Age-adjusted Charlson Comorbidity Index (ACCI) is a significant factor for predicting survival after radical gastrectomy in patients with gastric cancer.

INTRODUCTION: To assess the ability of the Age-Adjusted Charlson Comorbidity Index (ACCI) to predict survival after radical gastrectomy in patients with gastric cancer (GC).
METHOD: Data from patients with GC who underwent radical gastrectomy from January 2008 to December 2012 in Fujian Medical University Union Hospital were retrospectively analyzed. Patients were categorized into either high ACCI group or low ACCI group based on the effect of ACCI on long-term GC prognosis. 1:1 propensity score matching (PSM) was used to reduce confounding bias. To further analyze the impact of ACCI on the long-term prognosis of patients after radical gastrectomy, a nomogram was built based on the Cox proportional hazards regression model.
RESULTS: A total of 1476 patients were included in the analysis. After PSM, there was no statistically significant differences in tumor location, tumor size and tumor stage between low ACCI group (429 cases) and high ACCI group (429 cases) (all P > 0.05). Before and after PSM, the incidence of postoperative complications in high ACCI group was significantly higher than that in low ACCI group (P < 0.05). The 5-year overall survival rate (OS) in low ACCI group was significantly higher than that in high ACCI group. Multivariate analysis showed that ACCI was an independent risk factor for OS (P < 0.05). The Harrell's C-statistics (C-index) of TNMA, a prognostic evaluation system combining ACCI and TNM staging system, was significantly higher than that of TNM staging system in both the modeling and validation groups (all P < 0.05).
CONCLUSIONS: ACCI was an independent risk factor for the long-term prognosis of GC patients after radical gastrectomy that could effectively improve the predictive efficacy of the TNM staging system for GC.

Background

Although the incidence and mortality of GC showed a decreasing trend globally, [1], GC remains the fifth most common malignant tumor worldwide and the third leading cause of death (723,000 people die from GC, accounting for 8.8% of the world’s population) [2]. With the increase of population age and life expectancy, the proportion of elderly patients with gastric cancer also increases. Some studies showed that people over 70 years old account for more than 30% of patients with GC [3]. However, as the functional reserve of the human body tends to decline with age, elderly patients often have more comorbidities [4] and are more likely to have postoperative complications including death [5-9].
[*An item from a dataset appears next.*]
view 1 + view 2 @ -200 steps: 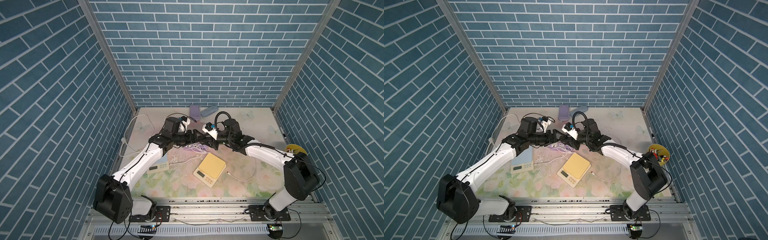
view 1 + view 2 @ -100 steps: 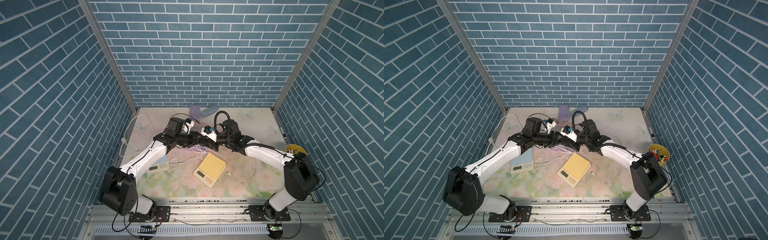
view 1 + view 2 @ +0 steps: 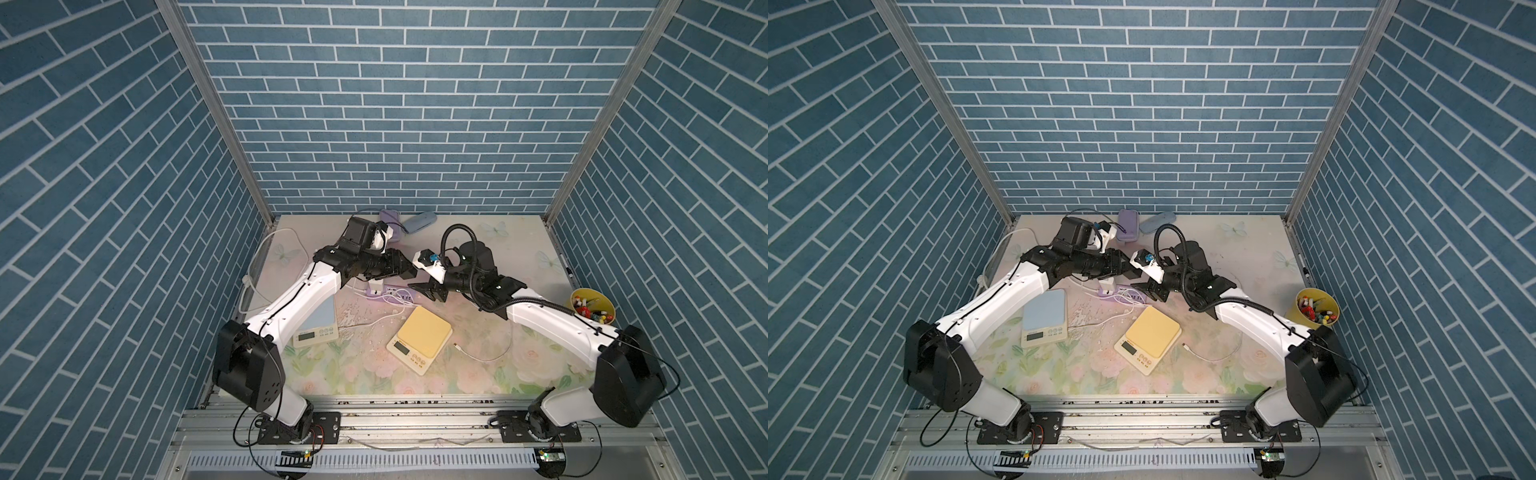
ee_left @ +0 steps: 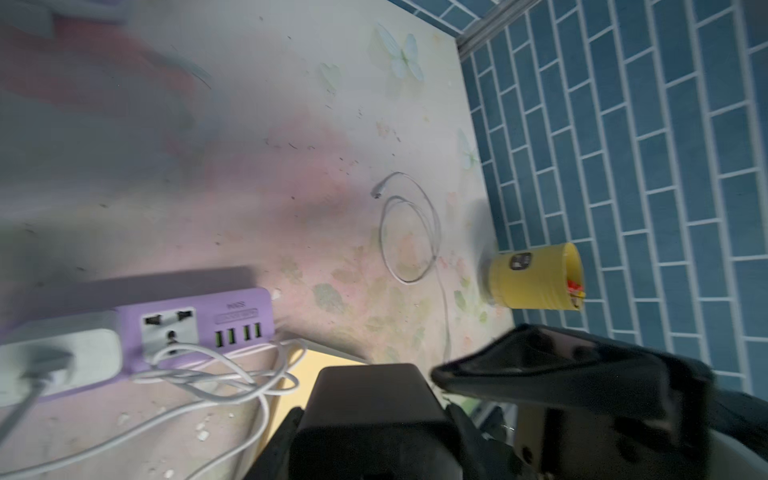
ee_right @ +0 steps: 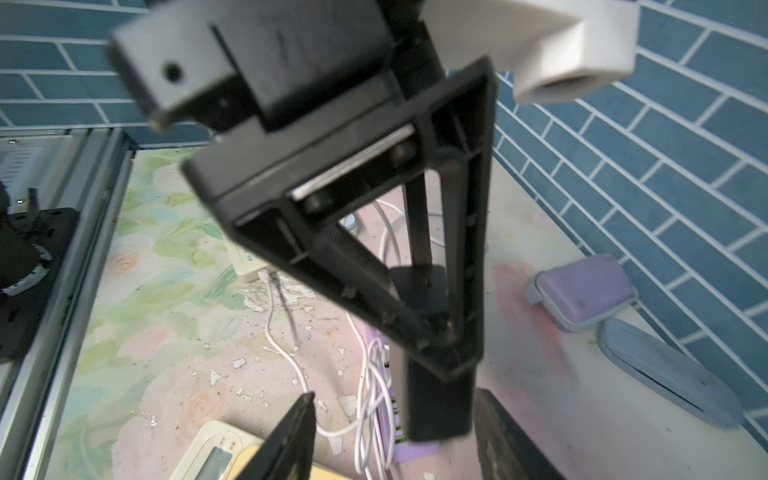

In 1994, Charlson et al. established a new scoring system, ACCI, to predict the incidence of complications during the perioperative period [10]. Recently, investigators have determined the predictive value of the ACCI on the long-term prognosis of patients with other malignant tumors (such as ovarian cancer, prostate cancer, pancreatic cancer, and colorectal cancer) [11-15]. Although the effect of the ACCI on the short-term prognosis of patients with GC has been reported in previous studies [16, 17], its predictive value on the long-term prognosis of patients with GC has not been reported. Therefore, the clinicopathological data of patients with radical gastrectomy from 2008 to 2012 were included in our study to evaluate the predictive value of the ACCI on the long-term prognosis of patients with GC.

Methods

Database

Data from patients with GC who underwent gastrectomy in the department of gastric surgery of the Affiliated Union Hospital of Fujian Medical University from January 2008 to December 2012 were collected and retrospectively analyzed. Patients who met the following criteria were included in this study: (1) pathologically diagnosed with gastric carcinoma before gastric surgery; (2) preoperative imaging examination (e.g., chest radiography, ultrasound examination, abdominal computed tomography) showed that the tumor had not invaded the surrounding organs, and there was no evidence of metastasis; and (3) patient underwent radical gastrectomy and proved to be an R0 excision after operation. Patients who had a previous history of gastric surgery or underwent neoadjuvant chemotherapy, or with gastric neuroendocrine tumor confirmed postoperatively were excluded. Thus, a total of 1476 patients were enrolled. The extend of gastrectomy and dissection of lymph nodes were performed according to the fourth edition of Japanese guidelines for the treatment of gastric cancer [18]. Tumor staging was based on the eighth cancer staging manual of American Joint Committee on Cancer (AJCC) [19].

The definition of ACCI

The ACCI, as defined by Charlson et al., is a combination of the age equivalence index and Charlson Comorbidity Index (CCI) [12]. For patients who over 40 years old, the cumulative score was 1 point for each additional 10 years of age (e.g.,1 point for those aged 50–59 years, 2 points for those aged 60–69 years, and so on), and the score for age is added to the CCI (e.g., 0,1,2,3) (Table 1). A completely resolved condition (i.e., a history of pneumonia) or a history of current inactive surgery (i.e., a history of cholecystectomy) is not considered as a comorbid disease [20].

Table 1

Age-Adjusted Charlson Comorbidity Index (N = 1476)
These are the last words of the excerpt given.